Earlier this week, Tavis and I were put through yet another trial. I guess to understand I need to start at the beginning. I was laid off from work about 6 weeks ago and so because of this we became unable to afford our Rent. We had already been looking into moving anyway but this new development made that idea harder and we were being tested with figuring out how to afford to move. So i signed the contract over to our roommate and began applying for cheap apartments, Well we think we may have found the perfect place, but before could finish the application process on this new place, Our roommate gave us a 24 hour notice to get out of the apartment.

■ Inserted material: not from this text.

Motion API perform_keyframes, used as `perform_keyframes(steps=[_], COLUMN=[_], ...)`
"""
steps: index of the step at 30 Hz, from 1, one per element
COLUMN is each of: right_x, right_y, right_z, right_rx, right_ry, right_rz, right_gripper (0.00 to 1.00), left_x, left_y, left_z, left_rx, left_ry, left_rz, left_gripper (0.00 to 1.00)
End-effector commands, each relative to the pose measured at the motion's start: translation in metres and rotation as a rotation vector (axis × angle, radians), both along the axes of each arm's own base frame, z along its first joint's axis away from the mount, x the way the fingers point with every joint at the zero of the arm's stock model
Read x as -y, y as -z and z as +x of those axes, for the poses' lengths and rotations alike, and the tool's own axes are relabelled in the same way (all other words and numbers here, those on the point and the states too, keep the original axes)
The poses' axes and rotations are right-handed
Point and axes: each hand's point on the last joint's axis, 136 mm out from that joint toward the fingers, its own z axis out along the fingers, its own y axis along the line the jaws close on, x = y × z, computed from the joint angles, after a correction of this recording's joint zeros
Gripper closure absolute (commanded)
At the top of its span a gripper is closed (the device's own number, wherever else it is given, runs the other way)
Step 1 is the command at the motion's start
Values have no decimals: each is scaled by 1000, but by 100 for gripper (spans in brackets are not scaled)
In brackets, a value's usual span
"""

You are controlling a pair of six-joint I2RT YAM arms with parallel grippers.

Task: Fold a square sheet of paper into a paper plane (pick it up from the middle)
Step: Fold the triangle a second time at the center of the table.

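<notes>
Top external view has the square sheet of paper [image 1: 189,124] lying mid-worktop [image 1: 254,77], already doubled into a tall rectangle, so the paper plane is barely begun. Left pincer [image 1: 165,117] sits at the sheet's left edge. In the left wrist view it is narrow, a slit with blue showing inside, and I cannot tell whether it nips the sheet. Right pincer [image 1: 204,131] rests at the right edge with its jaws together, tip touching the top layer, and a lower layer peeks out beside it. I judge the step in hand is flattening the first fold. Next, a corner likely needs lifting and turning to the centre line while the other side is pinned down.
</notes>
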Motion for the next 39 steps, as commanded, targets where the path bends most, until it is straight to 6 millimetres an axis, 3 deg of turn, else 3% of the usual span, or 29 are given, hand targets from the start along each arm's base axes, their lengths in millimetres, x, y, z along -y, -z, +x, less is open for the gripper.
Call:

We got really lucky, so we hauled butt packing and I was really grateful my mom came to help us. She came and packed for me, called up her friends and got us a place to store our stuff and got someone with a truck to help us move it all, I am so thankful to her.
We are also really grateful to Tavis's Dad who is letting us stay with him til we can finish this application process and move into our own place.
It is really frustrating and stressful to me right now knowing there is only 9 weeks left of my pregnancy, and even then she can still come at any time, and I have no where to live, no where to take her home to. I don't have a place for her to sleep or to properly store all of her stuff. I still have a lot of stuff i have to get her too. Like a changing table, Mattress, Bassinet sheets, Pac'n'play sheets, Diapers, Wipes, and other such essentials but I don't want to get any of that til we are in our own place.
I have faith though that we will be able to get through this and everything will work out. I am so glad to have Tavis, He is such a great support and has been helping me through this. I am also so thankful to have God, who gives me the comfort i need to know we will get through this.